The value is set to `\x00` by default.
**Property** `sic.Normalizer.result` retains the result of last call for
`sic.Normalizer.normalize` function as dict object with the following keys:
| KEY | VALUE TYPE | DESCRIPTION |
|:------------:|:---------------:|:----------------------------------------------------:|
| 'original' | str | Original string value that was processed. |
| 'normalized' | str | Returned normalized string value. |
| 'map' | list(int) | Map between original and normalized strings. |
| 'r_map' | list(list(int)) | Reverse map between original and normalized strings. |
|||||||||||||||||||||||||||||||||||||||||||||||||||||||||||||||||||||||||||||||||||||||||
`sic.Normalizer.result['map']`: Not only `sic.Normalizer.normalize()` generates
normalized string out of originally provided, it also tries to map character
indexes in normalized string back on those in the original one.

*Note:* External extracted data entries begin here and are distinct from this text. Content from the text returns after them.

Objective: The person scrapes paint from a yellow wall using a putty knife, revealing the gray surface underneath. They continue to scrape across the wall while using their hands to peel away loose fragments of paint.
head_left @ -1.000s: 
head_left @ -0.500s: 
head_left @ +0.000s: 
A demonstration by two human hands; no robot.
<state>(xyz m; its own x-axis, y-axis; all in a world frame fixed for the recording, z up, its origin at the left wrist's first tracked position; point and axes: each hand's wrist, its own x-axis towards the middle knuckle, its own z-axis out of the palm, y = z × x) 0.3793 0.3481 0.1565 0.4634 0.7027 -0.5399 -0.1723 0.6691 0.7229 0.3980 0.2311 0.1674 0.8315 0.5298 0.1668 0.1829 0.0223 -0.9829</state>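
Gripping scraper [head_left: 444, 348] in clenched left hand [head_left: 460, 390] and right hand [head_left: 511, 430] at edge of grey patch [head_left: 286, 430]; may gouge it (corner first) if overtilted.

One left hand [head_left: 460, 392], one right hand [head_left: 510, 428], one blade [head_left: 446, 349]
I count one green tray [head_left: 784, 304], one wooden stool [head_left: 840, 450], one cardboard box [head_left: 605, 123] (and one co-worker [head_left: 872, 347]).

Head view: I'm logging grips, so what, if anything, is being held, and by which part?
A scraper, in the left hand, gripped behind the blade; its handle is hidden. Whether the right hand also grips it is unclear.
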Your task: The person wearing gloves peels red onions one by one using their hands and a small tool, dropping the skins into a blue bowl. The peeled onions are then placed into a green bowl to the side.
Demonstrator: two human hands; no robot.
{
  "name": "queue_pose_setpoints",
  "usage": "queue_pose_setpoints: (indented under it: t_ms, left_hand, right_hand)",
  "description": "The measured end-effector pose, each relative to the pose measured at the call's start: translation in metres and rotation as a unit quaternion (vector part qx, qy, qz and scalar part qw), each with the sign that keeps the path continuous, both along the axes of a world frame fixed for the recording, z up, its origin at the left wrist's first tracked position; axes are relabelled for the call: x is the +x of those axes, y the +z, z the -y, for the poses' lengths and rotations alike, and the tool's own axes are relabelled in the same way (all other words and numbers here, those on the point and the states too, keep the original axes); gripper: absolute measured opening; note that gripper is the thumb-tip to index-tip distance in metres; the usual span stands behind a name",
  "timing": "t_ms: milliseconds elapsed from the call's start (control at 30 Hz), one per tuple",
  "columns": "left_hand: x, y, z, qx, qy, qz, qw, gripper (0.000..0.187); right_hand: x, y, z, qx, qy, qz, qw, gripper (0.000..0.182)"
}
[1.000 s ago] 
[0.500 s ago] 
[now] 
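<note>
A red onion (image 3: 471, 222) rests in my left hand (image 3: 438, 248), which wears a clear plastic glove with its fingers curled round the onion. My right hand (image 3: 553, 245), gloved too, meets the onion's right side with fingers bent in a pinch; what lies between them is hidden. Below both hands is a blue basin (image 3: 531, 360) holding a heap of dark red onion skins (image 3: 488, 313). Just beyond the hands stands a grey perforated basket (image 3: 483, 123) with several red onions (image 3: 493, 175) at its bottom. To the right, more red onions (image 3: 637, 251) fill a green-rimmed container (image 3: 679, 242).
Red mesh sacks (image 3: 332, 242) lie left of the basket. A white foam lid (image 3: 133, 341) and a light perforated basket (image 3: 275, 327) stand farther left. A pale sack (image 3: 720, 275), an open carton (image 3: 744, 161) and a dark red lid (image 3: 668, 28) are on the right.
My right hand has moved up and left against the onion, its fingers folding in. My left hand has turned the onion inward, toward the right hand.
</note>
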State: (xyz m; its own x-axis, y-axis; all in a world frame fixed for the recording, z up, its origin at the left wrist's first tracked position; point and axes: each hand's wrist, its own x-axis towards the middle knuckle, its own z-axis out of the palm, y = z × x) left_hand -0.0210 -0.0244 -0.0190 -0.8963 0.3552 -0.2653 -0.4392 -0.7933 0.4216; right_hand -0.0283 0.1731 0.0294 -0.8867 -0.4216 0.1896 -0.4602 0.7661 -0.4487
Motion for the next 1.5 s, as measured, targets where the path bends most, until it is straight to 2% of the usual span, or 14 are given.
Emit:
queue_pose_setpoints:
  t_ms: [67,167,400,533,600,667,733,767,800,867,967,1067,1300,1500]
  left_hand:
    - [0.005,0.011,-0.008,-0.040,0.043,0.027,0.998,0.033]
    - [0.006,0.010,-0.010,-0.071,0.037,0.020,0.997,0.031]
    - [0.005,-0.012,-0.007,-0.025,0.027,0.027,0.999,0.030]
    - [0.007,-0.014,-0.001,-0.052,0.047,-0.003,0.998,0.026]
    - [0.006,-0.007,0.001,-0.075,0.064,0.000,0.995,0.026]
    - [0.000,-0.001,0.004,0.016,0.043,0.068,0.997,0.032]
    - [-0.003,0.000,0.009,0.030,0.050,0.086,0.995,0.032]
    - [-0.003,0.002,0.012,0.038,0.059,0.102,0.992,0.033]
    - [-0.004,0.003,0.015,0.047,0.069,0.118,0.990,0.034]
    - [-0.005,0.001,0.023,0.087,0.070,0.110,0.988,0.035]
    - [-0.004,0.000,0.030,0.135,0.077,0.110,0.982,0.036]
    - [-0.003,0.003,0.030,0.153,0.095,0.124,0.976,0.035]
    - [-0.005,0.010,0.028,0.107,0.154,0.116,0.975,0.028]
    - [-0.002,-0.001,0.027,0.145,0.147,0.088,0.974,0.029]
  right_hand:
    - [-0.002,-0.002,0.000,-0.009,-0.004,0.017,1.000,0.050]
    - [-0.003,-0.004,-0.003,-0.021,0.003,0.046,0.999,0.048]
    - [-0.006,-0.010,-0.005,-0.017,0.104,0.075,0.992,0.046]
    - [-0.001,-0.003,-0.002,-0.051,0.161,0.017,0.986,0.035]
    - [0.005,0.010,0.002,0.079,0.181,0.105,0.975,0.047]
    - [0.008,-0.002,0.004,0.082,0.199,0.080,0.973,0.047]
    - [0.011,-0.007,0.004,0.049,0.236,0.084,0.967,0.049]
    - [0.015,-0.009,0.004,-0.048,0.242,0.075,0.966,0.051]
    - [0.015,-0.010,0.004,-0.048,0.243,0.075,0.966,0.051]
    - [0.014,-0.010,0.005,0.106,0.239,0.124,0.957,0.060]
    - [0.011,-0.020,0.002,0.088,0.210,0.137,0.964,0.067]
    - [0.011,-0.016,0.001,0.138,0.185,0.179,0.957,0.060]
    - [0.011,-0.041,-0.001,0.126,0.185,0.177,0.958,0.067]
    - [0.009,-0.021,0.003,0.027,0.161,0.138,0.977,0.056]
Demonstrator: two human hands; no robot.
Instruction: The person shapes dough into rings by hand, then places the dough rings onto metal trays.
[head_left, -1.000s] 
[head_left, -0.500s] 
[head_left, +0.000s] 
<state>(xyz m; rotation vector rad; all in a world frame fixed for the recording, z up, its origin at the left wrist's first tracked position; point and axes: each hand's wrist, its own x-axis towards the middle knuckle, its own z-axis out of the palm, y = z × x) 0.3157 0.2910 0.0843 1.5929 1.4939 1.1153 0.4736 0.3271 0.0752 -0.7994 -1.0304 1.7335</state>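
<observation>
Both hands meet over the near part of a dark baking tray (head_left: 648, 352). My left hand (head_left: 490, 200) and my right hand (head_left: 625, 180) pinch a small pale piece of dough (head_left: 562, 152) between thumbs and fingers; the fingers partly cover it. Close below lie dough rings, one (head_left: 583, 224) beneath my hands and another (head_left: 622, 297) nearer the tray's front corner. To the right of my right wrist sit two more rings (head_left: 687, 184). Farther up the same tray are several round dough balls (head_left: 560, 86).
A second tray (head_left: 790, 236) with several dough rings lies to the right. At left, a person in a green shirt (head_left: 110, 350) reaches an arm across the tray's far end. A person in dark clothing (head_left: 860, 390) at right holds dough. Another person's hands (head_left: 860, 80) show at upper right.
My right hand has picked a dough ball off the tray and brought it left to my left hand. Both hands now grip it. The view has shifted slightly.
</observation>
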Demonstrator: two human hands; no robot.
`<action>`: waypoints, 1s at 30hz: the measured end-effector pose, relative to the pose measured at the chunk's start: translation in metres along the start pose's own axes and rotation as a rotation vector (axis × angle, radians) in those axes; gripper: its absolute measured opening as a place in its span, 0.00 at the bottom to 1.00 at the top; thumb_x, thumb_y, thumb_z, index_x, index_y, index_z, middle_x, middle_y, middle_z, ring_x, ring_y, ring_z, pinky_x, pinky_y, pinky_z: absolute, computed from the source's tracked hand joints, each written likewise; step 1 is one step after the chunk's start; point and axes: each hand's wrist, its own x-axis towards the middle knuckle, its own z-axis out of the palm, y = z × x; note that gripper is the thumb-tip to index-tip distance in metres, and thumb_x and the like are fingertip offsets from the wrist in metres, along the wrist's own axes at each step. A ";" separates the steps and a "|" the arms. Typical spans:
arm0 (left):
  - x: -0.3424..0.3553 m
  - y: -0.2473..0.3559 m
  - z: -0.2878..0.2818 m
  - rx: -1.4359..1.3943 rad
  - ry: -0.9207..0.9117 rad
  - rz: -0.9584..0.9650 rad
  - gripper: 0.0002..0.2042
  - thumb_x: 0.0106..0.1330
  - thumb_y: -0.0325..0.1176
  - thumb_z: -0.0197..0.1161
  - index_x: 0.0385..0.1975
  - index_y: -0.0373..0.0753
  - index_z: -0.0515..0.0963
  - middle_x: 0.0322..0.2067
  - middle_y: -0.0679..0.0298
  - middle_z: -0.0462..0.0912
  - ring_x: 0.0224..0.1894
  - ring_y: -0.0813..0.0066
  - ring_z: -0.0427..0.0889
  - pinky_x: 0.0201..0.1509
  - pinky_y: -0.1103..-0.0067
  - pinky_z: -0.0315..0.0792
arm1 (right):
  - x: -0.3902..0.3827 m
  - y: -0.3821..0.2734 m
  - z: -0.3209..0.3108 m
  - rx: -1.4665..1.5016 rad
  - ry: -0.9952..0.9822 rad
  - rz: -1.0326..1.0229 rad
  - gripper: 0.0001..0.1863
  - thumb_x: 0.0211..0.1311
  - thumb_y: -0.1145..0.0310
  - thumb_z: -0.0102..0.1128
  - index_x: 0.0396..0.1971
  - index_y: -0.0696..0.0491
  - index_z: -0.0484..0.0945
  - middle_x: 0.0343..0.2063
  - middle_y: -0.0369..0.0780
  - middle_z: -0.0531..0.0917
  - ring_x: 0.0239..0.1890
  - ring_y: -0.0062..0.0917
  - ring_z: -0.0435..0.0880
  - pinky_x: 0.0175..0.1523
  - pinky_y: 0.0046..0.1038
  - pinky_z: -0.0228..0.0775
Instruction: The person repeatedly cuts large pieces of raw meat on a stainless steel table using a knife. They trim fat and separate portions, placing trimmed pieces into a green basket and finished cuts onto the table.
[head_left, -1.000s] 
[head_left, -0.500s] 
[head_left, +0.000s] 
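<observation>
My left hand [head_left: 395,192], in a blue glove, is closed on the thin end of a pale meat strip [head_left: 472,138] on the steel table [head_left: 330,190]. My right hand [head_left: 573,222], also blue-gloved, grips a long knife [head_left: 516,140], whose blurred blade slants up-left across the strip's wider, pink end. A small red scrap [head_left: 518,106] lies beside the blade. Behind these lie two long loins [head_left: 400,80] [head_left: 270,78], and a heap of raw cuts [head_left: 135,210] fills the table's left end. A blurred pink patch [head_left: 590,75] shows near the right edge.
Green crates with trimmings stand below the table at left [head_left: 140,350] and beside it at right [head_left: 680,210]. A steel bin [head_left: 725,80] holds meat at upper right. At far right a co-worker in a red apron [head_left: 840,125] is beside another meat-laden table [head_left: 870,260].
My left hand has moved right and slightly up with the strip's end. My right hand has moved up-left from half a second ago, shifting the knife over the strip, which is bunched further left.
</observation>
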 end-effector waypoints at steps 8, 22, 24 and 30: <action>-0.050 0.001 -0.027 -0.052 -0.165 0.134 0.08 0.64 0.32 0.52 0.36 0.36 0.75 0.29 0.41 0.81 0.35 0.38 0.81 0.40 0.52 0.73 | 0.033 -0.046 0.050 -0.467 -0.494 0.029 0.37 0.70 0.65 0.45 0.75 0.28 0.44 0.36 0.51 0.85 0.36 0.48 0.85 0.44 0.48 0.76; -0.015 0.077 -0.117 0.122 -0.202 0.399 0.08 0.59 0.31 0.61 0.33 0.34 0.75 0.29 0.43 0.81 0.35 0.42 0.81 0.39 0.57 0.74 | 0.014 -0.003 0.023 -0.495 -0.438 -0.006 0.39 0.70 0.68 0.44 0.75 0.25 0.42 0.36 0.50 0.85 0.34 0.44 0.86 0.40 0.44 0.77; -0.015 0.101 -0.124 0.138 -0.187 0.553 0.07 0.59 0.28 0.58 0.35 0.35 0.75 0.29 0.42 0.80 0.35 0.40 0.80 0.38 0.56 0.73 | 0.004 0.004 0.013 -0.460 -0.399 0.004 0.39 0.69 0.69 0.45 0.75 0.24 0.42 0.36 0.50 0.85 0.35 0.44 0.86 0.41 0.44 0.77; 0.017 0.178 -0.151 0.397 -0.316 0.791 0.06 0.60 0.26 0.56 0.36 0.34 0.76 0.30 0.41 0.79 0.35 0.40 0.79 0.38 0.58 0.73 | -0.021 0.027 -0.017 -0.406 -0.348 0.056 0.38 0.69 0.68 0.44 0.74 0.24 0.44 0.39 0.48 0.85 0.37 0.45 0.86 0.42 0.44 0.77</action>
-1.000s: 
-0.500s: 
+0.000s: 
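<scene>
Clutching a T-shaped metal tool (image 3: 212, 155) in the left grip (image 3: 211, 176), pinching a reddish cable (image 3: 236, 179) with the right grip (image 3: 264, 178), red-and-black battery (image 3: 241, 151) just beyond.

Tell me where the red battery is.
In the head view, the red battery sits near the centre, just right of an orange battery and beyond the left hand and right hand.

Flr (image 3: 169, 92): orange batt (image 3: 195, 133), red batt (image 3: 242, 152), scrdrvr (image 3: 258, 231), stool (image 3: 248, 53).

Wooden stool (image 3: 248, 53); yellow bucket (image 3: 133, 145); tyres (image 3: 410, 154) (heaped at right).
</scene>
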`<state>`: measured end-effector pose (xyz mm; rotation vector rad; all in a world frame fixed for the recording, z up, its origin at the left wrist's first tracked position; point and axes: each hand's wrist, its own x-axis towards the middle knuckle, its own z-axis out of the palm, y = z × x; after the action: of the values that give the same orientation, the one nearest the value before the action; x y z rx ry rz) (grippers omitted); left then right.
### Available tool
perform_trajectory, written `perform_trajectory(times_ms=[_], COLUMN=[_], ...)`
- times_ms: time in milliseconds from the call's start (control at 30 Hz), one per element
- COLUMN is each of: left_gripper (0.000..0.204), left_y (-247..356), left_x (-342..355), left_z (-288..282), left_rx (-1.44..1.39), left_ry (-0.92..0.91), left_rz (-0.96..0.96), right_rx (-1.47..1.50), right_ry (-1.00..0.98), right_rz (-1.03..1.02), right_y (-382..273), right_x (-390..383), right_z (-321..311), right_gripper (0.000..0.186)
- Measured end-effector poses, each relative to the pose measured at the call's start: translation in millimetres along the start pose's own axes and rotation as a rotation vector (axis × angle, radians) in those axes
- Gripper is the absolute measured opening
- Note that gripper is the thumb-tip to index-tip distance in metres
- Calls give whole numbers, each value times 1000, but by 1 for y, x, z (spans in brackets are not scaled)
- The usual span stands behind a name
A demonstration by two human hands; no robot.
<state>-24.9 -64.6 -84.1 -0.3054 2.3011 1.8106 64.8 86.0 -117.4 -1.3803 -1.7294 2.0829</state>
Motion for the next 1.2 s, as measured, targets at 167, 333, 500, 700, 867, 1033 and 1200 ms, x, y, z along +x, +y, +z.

This map is
represented as list of integers where item index is character position in
normalized string and item value is character position in original string. This
is only valid when `normalizer_option` argument for `sic.Normalizer.normalize()`
call has been set to 0.
`sic.Normalizer.result['r_map']`: Reverse map between character locations in
original string and its normalized reflection (item index is character position
in original string; item value is list [`x`, `y`] where `x` and `y` are
respectively lowest and highest indexes of mapped character in normalized
string).
### Method `sic.build_normalizer()`
`sic.build_normalizer()` implicitly creates single instance of `sic.Normalizer`
class accessible globally from `sic` namespace. Arguments are same as for
`sic.Builder.build_normalizer()` function.
### Method `sic.save()`
`sic.save()` saves data structure stored in global instance of `sic.Normalizer`
class to a specified file (pickle). Arguments are same as for
`sic.Normalizer.save()` method.
### Function `sic.load()`
`sic.load()` reads specified file (pickle) and places data structure in global
instance of `sic.Normalizer` class stored in that file. Arguments are same as
for `sic.Normalizer.load()` function.
### Function `sic.normalize()`
`sic.normalize(*args, **kwargs)` either uses global class `sic.Normalizer` or
instantly creates new local `sic.Normalizer` class, and uses it to perform
requested string normalization.
| ARGUMENT | TYPE | DEFAULT | DESCRIPTION |
|:-----------------:|:----:|:-------:|:---------------------------------------------------:|
| source_string | str | n/a | String to normalize. |
| word_separator | str | ' ' | Word delimiter (single character). |
| normalizer_option | int | 0 | Mode of post-processing. |
| control_character | str | '\x00' | Character masking word delimiter (single character) |
| tokenizer_config | str | None | Path to tokenizer configuration file. |
||||||||||||||||||||||||||||||||||||||||||||||||||||||||||||||||||||||||||||||||||||||||||||
If `tokenizer_config` argument is not provided, the function will use global
instance of `sic.Normalizer` class (will create it if it is not initialized).
### Method `sic.reset()`
`sic.reset()` resets global `sic.Normalizer` instance to `None`, forcing
subsequently called `sic.normalize()` to create new global instance again if it
needs it.
### Attribute `sic.result`, function `sic.result()`
`sic.result` attribute retains the value of `sic.Normalizer.result` property
that belonged to most recently used `sic.Normalizer` instance accessed from
`sic.normalize()` function (either global or local).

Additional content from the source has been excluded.